しかし先発品とジェネリックは多少の違いもあります。ジェネリックを販売する製薬会社は、先発品にはないメリットを付加して患者さんに自分の会社の薬を選んでもらえるように工夫をしています。例えば使い心地を工夫して添加物を先発品と変えることもあります。

これによって患者さんによっては多少の効果の違いを感じてしまうことはあります。この多少の違いが人によっては大きく感じられることもあるため、ジェネリックに変えてから調子が悪いという方は先発品に戻すのも1つの方法になります。

では先発品とジェネリックは同じ効果・効能なのに、なぜジェネリックの方が安くなるのでしょうか。
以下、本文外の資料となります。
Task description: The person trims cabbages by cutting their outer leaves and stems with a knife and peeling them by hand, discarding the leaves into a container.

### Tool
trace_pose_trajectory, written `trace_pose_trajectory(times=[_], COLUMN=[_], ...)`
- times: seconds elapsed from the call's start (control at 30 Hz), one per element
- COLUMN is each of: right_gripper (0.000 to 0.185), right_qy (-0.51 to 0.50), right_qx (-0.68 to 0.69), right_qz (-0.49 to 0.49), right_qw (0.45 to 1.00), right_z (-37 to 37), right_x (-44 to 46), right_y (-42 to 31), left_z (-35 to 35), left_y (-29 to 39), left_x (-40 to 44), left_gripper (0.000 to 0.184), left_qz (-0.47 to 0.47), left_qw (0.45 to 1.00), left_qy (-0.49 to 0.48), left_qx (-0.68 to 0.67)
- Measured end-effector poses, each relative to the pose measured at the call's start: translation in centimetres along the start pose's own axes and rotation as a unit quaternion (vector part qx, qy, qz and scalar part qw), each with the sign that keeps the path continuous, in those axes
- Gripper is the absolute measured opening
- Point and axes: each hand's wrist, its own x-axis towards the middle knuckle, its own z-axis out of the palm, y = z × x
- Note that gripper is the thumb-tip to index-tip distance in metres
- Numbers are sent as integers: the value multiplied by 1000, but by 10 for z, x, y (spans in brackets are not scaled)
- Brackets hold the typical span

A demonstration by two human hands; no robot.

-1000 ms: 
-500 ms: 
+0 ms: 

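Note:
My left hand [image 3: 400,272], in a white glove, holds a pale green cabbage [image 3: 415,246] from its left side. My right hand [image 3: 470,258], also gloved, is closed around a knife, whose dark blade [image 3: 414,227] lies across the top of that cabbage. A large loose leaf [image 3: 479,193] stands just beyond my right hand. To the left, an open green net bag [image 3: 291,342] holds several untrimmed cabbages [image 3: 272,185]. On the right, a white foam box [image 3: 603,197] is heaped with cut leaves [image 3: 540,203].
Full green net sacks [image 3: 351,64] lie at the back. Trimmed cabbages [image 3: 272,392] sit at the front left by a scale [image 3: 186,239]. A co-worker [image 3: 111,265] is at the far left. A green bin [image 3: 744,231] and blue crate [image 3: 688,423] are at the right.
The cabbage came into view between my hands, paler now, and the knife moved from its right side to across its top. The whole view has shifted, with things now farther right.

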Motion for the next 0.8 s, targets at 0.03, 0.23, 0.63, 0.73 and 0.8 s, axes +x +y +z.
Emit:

これを「先発品より品質が悪いから」と誤解している方がいますが、これは誤りです。

先発品は、そのお薬を始めて発売するわけですから実は発売までに莫大な費用が掛かっています。有効成分を探す開発費用、そしてそこから動物実験やヒトにおける臨床試験などで効果を確認するための研究費用など、お薬を1つ作るのには実は莫大な費用がかかるのです(製薬会社さんに聞いたところ、数百億という規模のお金がかかるそうです)。

しかしジェネリックは、発売に当たって先ほども説明した「生物学的同等性試験」はしますが、有効成分を改めて探す必要もありませんし、先発品がすでにしている研究においては重複して何度も同じ試験をやる必要はありません。

先発品と後発品は研究・開発費に雲泥の差があるのです。そしてそれが薬価の差になっているのです。

つまりジェネリック医薬品の薬価は莫大な研究開発費がかかっていない分が差し引かれており先発品よりも安くなっているということで、決して品質の差が薬価の差になっているわけではありません。